Извалявшись в мятой бумаге, музыканты снимают фраки, вешают их среди клякс, и вдруг фраки эти оживают: у них появляются руки, носовые платки в руках, очки, которые следует протирать. Из карманов фраков вдруг вываливаются конверты со старыми фотографиями и рентгеновскими снимками.
Руки эти начинают ощупывать пространство вокруг себя, натыкаются на соседские руки, образуя хоровод и подтягивая к этому хороводу артистов — чтобы наконец вышла законченная структура. И вот тогда «Родословная» окончательно превращается в представление о евреях.
На белых панелях, свободных от клякс и от фраков, то там, то здесь, то слева, то справа, то по центру начинают мелькать фотографии степенных бородатых (и не очень) стариков в полный рост. Мячик, который стучит и мечется на одной из фотографий, вдруг выскакивает на сцену, и артисты, забыв обо всем на свете, начинают играть в футбол, пока изображения еврейских старцев (сначала статичные, фотографические, а затем и движущиеся, видео) не меняются на видеоизображение эсэсовского офицера, который переходит с одной панели, на которой еще недавно мелькали лики еврейских мужчин, на другую, внезапно освободившуюся панель.

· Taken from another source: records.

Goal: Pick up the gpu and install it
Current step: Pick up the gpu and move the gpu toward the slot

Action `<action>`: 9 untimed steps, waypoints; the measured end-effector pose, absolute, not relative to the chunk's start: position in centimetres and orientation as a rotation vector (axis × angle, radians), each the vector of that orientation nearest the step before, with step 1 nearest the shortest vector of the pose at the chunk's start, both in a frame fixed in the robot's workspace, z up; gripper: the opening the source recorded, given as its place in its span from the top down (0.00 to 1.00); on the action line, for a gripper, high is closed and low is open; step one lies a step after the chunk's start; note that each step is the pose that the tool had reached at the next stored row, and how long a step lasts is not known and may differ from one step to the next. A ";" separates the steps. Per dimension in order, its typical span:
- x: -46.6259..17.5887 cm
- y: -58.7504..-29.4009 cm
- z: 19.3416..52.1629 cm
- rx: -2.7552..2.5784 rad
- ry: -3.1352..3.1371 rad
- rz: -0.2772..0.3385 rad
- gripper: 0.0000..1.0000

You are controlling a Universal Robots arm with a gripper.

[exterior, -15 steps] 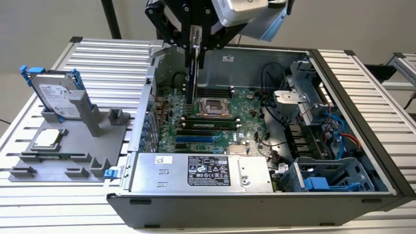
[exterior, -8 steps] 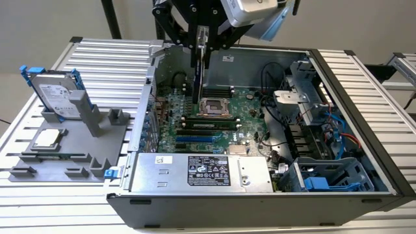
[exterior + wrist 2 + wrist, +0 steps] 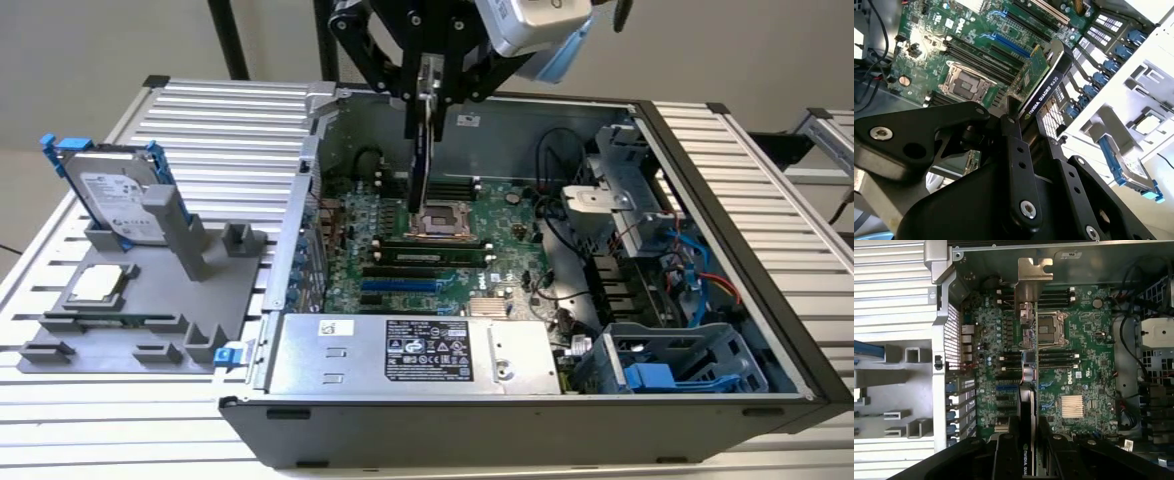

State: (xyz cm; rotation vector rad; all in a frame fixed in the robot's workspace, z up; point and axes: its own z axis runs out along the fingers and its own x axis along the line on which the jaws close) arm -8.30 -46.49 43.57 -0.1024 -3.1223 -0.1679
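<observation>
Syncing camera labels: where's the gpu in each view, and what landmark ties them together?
Exterior view: the gpu hangs edge-on from the gripper over the open case, its lower end near the CPU socket.
Second wrist view: gpu held in the gripper, black cooler edge towards the camera, CPU socket beside it.
First wrist view: gpu edge-on above the motherboard, alongside the socket.
Shared landmark: the CPU socket.

The gpu (image 3: 424,150), a green circuit-board card with a black cooler on one face and a silver end bracket, hung upright and edge-on, clamped in the gripper (image 3: 430,100) above the motherboard (image 3: 501,225), not yet seated.
</observation>
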 end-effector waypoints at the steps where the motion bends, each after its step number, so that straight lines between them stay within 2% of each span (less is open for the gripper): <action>1: -8.2 -46.5 43.6 -0.102 -3.122 -0.168 1.00; 9: -7.1 -46.5 43.6 -0.102 -3.120 -0.168 1.00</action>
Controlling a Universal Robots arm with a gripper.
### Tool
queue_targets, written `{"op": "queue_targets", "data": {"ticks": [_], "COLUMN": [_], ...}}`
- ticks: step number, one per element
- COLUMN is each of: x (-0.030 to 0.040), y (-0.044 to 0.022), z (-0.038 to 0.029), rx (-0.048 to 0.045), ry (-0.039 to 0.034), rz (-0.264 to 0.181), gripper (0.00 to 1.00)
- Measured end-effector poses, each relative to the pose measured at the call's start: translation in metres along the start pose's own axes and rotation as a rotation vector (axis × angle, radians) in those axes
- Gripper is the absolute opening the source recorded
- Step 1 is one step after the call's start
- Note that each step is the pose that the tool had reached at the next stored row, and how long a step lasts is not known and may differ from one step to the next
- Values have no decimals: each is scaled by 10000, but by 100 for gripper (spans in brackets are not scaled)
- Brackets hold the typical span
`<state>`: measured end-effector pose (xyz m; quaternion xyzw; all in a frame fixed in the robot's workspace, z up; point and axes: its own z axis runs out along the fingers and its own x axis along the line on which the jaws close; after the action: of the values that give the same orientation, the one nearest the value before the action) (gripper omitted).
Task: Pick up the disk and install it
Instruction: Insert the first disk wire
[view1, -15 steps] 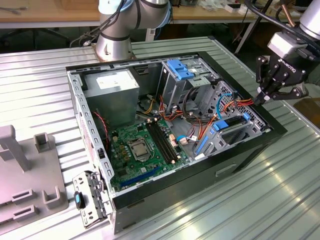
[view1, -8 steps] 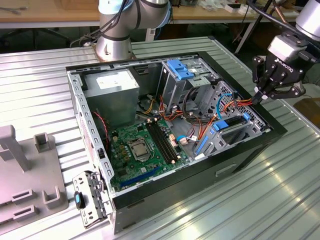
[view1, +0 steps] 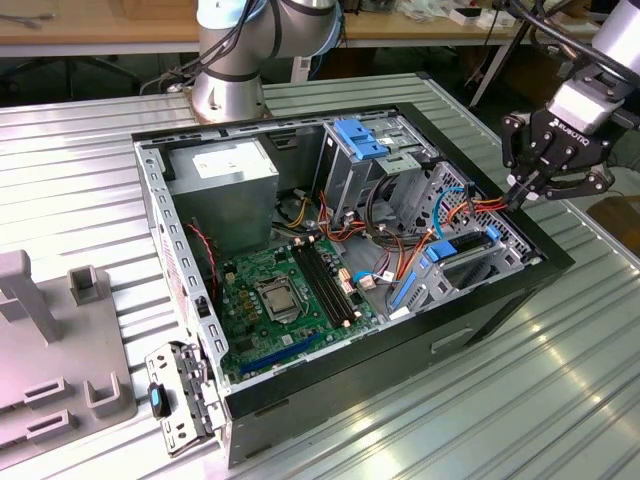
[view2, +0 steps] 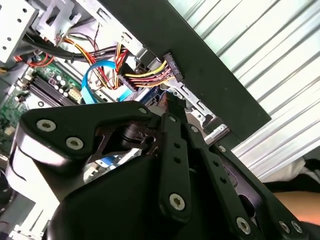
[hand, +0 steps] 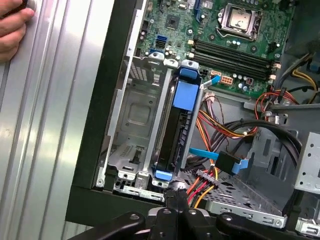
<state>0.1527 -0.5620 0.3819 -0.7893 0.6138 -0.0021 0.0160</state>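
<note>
The disk (hand: 176, 131) stands on edge in a slot of the metal drive cage (hand: 131, 115) at the case's side wall, its bright blue carrier showing at both ends. In the exterior view the disk (view1: 463, 245) sits low in the cage at the right end of the open computer case (view1: 480, 320). My black gripper (view1: 515, 197) hangs just above that end, shut, with nothing visible between its fingers. In both wrist views the gripper (hand: 175, 197) (view2: 167, 106) has its tips pressed together right at the disk's near end, beside a bundle of red, yellow and black power cables (view2: 145, 75).
A fixed blue bracket (view1: 365, 138) tops the taller drive cage. The motherboard (view1: 290, 290) and power supply (view1: 225, 170) fill the case floor. A blue cable with a black plug (hand: 222, 161) lies by the disk. A person's hand (hand: 12, 25) rests on the ribbed table. A grey fixture (view1: 50, 340) stands at the exterior view's left.
</note>
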Motion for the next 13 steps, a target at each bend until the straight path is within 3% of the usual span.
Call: {"op": "queue_targets", "data": {"ticks": [3,5,6,9,10,12,13], "x": [4,5,6,9,10,13,14], "y": [-15,-22,-25,-35,-40,-53,-56], "z": [6,9,11,17,19,23,24], "rx": [-8,-11,-13,-20,-22,-27,-29], "ry": [-13,-19,-20,-20,-22,-29,-32], "rz": [-473,-682,-784,-1071,-1151,-1441,-1580], "gripper": [25,25,34,40,47,48,54]}}
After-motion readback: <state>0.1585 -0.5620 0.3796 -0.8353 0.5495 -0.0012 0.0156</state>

Сделано это замечательно и изобретательно: на одной из ожидающих его панелей стоит коляска, которую тот с чувством пинает. Коляска, полная детского тряпья, выезжает на сцену, в какую-то внезапно образовавшуюся в стене прорезь вываливается груда стоптанной обуви, образует холм. Где-то на середине своего видеопути эсэсовец преображается в офицера Красной армии и далее уже хрустит сапогами из экрана в экран по-советски.

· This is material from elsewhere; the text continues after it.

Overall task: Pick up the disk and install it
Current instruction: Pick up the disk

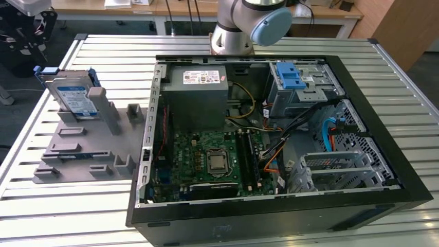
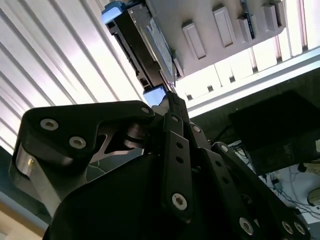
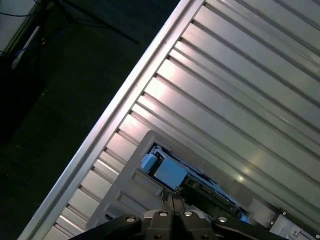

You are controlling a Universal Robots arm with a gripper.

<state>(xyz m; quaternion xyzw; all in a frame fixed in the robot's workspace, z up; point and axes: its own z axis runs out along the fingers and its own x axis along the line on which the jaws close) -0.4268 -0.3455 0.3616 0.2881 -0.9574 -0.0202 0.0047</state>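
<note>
**Spotter:** Where's the disk right now?

**Operator:** I have the disk [image 1: 74, 98] standing on edge in the grey fixture [image 1: 89, 149] on the slatted table [image 1: 41, 206]. That's at the exterior view's left, beside the open computer case [image 1: 274, 218]. Nothing touches it there.

**Spotter:** And the tool?

**Operator:** In the first wrist view the gripper [image 3: 172, 199] points toward the disk's upper edge. Its fingers are pressed together with nothing between them, so I read it as closed and empty. The second wrist view agrees.

**Spotter:** What worries you?

**Operator:** That closure, first. Brought down like this, I reckon the tips would strike the blue rail [image 2: 114, 14] instead of straddling the body. That could knock the disk over or jam it in its slot. I also can't judge from the wrist views how far the tips are from the rail. And the disk seems to lean a little in the fixture, so an off-centre grip might let it swing or slip.

**Spotter:** And at the case?

**Operator:** The drive cage [image 1: 302, 87] under the blue latch [image 1: 291, 76] has cables [image 1: 328, 123] bunched just beside it. I think a tilted disk could catch the cage's edge or snag them.
</note>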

Актеры, замершие замерзшей стайкой, пока уничтожитель прохаживался по сменным экранам, начинают разбирать хлам, приставляя обувку все к тем же панелям. Попарно, в несколько рядов; вдруг над этим импровизированным мемориалом начинают прорезаться щели, из которых проступают роговые оправы, одна из актрис обводит над каждой такой оправой черный полукруг (нимб?), «вот и вышел человечек».

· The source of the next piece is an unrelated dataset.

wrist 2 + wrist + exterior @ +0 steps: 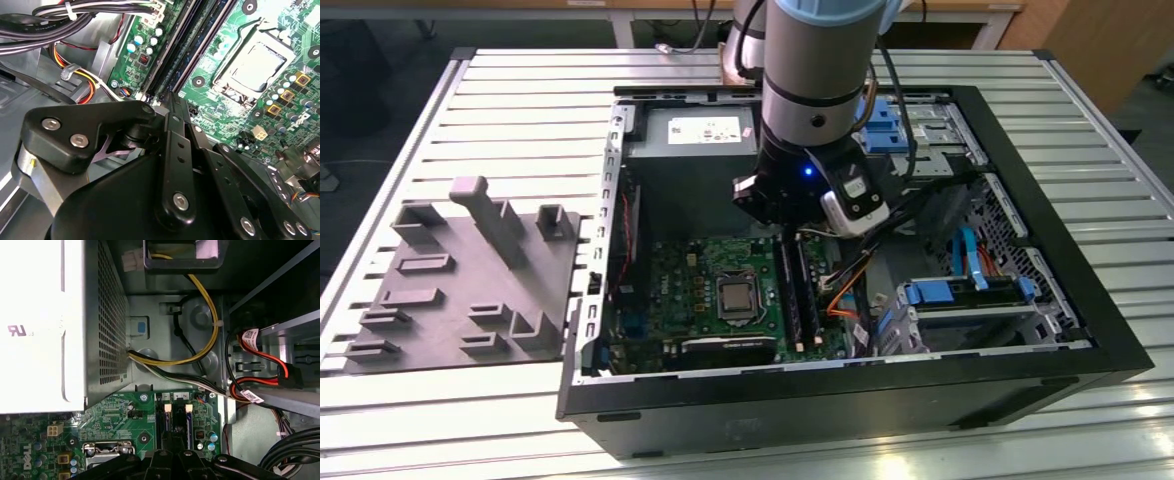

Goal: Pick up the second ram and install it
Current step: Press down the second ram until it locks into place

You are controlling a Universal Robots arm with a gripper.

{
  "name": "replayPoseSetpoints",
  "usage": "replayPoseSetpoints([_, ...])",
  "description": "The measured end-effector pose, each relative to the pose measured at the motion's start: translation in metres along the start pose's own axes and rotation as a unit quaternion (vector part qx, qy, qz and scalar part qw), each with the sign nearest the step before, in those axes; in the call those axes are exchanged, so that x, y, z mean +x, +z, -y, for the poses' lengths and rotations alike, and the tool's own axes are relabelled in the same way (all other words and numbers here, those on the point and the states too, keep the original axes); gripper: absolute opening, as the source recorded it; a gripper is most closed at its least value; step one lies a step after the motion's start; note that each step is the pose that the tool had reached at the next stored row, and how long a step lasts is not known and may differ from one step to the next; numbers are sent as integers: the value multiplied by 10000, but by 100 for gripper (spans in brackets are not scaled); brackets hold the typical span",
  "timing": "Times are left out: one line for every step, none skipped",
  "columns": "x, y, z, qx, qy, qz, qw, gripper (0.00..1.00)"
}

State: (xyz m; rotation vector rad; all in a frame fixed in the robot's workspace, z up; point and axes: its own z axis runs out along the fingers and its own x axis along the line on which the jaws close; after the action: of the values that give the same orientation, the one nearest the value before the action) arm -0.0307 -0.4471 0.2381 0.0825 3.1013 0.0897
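My gripper [790,235] hangs mid-frame in the exterior view, just above the motherboard [707,290] and its memory slots [176,425]; whether my fingers grip anything, I cannot tell.

I see print, but none I can read off. In the exterior view a white sticker [707,130] sits on the power supply, at twelve o'clock from the motherboard [720,290]. In the first wrist view there are a mark on the supply's pale label [17,330], white board lettering [24,450] and white tags [250,336] on the red cable [265,357].
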Motion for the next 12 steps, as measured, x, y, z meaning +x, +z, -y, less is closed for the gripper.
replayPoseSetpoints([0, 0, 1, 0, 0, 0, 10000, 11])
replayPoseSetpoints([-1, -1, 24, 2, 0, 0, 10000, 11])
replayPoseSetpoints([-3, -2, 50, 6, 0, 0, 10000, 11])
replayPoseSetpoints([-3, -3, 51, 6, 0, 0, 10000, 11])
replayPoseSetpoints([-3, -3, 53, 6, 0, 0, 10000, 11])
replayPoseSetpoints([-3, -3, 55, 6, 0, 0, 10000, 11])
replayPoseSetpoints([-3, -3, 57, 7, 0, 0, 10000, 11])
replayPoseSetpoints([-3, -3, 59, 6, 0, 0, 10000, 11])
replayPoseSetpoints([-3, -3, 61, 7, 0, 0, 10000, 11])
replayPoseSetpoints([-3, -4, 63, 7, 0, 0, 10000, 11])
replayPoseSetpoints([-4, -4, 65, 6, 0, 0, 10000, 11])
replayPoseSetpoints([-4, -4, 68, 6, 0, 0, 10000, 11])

Самой сильной «Родословной» оказывается сцена, когда молодой отец (?), очистив часть сцены от мусора, ставит в центр ее красные детские туфельки, а потом за шнурки, шаг за шагом, ведет эти ботиночки к кучке обуви, ну, туда, где выросли оправы, к месту памяти. Ботиночки идут неровно, спотыкаются, словно бы это маленький человечек делает первые шаги. И когда он приближается к мемориалу, горло перехватывает.
Здесь почти не говорят, только когда раскладывают рядком фотографии, выпавшие из рукавов фраков-предков. Раскладывают и начинают их рассматривать, обмениваясь комментариями, написанными Львом Рубинштейном в духе своих бессмертных стихов-карточек: «Вы помните Цилю?», «Яша был толстый и все время молчал. Больше ничего сказать не могу...».
Некоторые из этих нарочито банальных фраз становятся рефренами и постоянно повторяются, как и цветовые (красное-черное) и звуковые, а главное, визуальные метафоры.
Многое из того, что делает Крымов, выглядит как инсталляция, внутри которой происходит перформанс. Другое дело, что contemporary art обращается к людям, обладающим разветвленным опытом и сознательной фантазией; театр апеллирует к людям попроще, поэтому и возникает фигура актера, посредника и медиатора, разжевывающего суггестию.
2. «Шостакович»
Если «Родословная» сделана на общих планах, как бы «панорамно», то «Шостакович» «снят» будто бы на крупном плане. Если первое отделение пахло краской, то второе — огнем, спичками, копотью.
После долгого перерыва оказывается, что черный настил убрали, а зрительские стулья расставили по периметру «Манежа». Посредине работники спешно сколачивают из досок макет рояля, который далее будет использоваться как спортивный снаряд.
Рабочие забивают последние гвозди, пилят и строгают, сыплется стружка; пол вокруг снаряда завален кусками картона из предыдущей постановки. На самой дальней стене (там, где обычно задник сцены) появились шторы багряного бархата.